Command Palette
Search for a command to run...
Scientists Have Independently Generated Novel Materials by reverse-engineering gallium-containing Materials Using a Bayesian Optimization framework. The Optimization Results Exhibit Uniqueness and novelty.

In the modern semiconductor industry, the boundaries of material performance are constantly being pushed to higher dimensions. From high-efficiency photovoltaic devices to high-brightness light-emitting diodes (LEDs), and then to high-frequency communication and quantum information systems, almost all key technologies rely on a core capability at their core—Precise control over the electronic structure of materials, especially the precise design of the band gap.However, this goal has long been difficult to achieve in the traditional materials science system.

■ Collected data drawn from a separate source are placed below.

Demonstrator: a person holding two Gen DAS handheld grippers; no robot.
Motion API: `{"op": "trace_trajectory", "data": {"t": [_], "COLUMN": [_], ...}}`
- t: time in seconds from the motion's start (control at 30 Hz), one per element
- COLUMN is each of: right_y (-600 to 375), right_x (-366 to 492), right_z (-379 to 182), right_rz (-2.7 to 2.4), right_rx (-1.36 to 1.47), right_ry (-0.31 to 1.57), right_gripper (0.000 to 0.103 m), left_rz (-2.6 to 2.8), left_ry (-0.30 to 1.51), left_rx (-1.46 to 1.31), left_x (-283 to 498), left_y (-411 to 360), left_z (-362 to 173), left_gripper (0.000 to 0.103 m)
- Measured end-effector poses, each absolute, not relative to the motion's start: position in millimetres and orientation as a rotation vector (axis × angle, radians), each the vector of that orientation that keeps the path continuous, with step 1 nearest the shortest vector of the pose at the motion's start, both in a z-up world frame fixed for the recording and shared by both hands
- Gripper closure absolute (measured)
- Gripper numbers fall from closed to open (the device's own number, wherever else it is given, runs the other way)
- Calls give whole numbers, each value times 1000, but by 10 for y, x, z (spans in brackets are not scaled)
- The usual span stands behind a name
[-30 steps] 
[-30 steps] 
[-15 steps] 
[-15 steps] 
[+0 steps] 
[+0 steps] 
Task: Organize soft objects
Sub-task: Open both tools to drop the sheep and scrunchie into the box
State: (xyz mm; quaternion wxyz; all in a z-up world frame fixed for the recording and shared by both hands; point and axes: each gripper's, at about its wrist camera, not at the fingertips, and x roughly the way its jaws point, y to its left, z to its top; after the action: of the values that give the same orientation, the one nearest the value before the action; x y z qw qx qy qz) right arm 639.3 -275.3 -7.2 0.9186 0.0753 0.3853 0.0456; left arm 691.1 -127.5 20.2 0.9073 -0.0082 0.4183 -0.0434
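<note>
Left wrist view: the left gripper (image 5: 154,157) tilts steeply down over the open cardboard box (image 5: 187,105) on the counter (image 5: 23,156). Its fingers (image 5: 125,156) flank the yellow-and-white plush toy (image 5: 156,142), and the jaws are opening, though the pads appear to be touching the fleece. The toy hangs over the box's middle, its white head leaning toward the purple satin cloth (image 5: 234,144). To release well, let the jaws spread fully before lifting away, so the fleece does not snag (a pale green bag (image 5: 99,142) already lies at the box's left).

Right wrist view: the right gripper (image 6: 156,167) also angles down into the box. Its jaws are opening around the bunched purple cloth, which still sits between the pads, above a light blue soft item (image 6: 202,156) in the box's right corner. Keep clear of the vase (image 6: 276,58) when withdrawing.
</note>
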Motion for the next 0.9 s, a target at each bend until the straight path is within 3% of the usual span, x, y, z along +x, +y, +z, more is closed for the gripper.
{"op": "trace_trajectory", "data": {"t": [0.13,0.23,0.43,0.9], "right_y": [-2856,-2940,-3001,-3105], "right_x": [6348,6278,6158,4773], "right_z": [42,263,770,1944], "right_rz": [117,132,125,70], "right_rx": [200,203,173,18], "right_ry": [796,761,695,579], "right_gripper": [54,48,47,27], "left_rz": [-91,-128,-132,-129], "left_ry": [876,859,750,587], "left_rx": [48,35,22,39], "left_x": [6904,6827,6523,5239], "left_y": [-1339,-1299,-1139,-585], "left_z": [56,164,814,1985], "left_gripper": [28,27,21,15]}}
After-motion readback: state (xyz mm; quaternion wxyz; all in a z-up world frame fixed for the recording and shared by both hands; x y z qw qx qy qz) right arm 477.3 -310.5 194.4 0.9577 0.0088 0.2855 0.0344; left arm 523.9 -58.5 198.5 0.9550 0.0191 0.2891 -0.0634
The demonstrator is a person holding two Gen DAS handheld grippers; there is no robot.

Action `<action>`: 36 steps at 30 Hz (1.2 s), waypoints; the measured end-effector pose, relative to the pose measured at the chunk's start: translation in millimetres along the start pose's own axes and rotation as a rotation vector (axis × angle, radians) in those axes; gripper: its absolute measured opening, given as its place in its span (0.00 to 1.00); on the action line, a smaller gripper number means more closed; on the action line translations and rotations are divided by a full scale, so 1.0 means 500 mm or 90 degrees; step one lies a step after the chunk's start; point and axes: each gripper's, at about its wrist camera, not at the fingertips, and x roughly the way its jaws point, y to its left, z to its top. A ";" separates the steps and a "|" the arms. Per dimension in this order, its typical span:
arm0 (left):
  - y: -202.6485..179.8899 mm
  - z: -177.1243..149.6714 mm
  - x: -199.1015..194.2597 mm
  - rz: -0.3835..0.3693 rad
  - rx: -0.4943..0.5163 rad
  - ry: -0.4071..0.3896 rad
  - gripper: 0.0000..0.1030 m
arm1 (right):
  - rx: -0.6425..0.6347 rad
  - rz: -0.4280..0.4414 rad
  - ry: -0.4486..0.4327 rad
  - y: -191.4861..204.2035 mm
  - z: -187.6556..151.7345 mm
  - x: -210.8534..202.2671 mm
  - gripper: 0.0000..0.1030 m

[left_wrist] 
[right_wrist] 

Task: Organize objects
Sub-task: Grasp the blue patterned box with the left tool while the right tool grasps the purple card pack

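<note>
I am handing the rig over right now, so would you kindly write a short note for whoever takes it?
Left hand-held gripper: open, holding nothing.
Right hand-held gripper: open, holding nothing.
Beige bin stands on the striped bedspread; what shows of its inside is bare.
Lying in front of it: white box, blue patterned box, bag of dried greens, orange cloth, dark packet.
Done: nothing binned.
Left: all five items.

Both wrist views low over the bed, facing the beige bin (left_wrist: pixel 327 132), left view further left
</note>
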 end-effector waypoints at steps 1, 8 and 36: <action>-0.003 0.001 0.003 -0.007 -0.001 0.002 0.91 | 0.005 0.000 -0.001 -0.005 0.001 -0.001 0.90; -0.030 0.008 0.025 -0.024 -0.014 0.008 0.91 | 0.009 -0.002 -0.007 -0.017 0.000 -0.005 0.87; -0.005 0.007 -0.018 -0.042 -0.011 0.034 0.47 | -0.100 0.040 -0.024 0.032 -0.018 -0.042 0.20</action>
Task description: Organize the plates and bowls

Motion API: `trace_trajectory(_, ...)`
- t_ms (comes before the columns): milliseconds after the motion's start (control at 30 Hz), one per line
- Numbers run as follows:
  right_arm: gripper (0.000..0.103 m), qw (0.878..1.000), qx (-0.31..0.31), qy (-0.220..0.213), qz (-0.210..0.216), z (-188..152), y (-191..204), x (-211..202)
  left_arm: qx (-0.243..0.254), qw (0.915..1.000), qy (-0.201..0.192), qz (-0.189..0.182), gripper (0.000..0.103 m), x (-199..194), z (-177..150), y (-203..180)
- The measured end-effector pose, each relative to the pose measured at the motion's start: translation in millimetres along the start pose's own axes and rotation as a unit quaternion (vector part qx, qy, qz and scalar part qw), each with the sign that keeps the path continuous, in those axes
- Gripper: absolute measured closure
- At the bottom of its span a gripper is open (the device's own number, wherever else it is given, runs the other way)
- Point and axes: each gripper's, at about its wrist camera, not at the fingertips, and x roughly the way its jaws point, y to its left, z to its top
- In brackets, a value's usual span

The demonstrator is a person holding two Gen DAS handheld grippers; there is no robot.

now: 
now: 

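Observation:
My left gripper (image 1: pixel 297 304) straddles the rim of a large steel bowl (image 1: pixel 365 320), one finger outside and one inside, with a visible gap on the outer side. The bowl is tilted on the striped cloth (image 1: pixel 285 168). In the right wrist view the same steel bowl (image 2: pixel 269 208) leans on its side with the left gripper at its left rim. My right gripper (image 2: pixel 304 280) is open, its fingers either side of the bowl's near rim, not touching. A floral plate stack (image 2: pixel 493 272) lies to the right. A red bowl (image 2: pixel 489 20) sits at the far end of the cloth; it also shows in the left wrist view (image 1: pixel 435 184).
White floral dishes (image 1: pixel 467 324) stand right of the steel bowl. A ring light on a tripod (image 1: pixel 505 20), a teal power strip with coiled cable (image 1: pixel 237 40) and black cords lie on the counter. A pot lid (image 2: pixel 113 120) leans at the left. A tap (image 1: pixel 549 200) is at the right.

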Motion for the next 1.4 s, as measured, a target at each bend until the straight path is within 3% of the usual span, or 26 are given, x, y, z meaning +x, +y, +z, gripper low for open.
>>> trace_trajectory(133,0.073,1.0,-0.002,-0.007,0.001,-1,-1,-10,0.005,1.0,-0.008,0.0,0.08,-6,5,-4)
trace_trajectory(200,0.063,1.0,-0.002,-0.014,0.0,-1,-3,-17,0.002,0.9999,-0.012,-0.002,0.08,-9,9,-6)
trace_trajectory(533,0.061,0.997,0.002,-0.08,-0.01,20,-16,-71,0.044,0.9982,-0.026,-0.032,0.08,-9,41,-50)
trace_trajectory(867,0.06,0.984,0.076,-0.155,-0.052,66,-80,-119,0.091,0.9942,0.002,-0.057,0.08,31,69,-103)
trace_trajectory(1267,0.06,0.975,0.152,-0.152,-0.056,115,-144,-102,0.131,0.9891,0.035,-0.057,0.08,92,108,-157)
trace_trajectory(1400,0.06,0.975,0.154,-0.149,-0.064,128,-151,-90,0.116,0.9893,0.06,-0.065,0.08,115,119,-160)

The reason is that the electronic properties of a material are not simply determined by a single element, but are influenced by complex chemical bonding, crystal structure, electron orbital hybridization, and the synergistic effects of multiple elements. Among many material systems, gallium-based semiconductors occupy a unique position.Gallium's excellent chemical diversity and multivalence state characteristics enable it to exhibit a range of tunable electronic properties, from wide bandgap to narrow bandgap.
Gallium-containing compounds have become a crucial foundation for key optoelectronic and energy conversion technologies such as high-efficiency solar cells, high-brightness LEDs, and high-frequency communication devices. They are also emerging as potential candidate materials for flexible, biocompatible, and implantable electronic systems. However, despite decades of research, the discovery of novel gallium-containing materials targeting specific electronic properties still largely relies on empirical exploration.This is mainly limited by the vast design space of components and the high computational cost of calculations based on first principles.
Against this backdrop, a research team led by Flinders University in collaboration with Khalifa University in the UAE has proposed a machine learning-guided Bayesian optimization (BO) framework that enables the reverse design of gallium-based components with predefined electronic properties while maintaining chemical rationality.
With the help of this unified framework,The system can autonomously generate novel, chemically effective gallium-containing materials and achieve a tunable bandgap of 0.5–3.5 eV.This energy range is of great significance for applications in solar energy, photonics, and power electronics. The Bayesian optimization process can adaptively guide the search to the region with the highest "desired improvement". The optimized analysis results show that the generated material has 100% uniqueness and novelty relative to the training data, and the SMACT effectiveness is significantly improved in the 1.5–2.5 eV bandgap range.
The related research findings, titled "Bayesian Optimization-Guided Discovery of Gallium-Containing Semiconductors with Targeted Band Gaps," have been published in ACS Publications.
Research highlights:
The new framework can accelerate inverse material design under realistic chemical constraints, providing an alternative to traditional screening methods based on DFT (density functional theory).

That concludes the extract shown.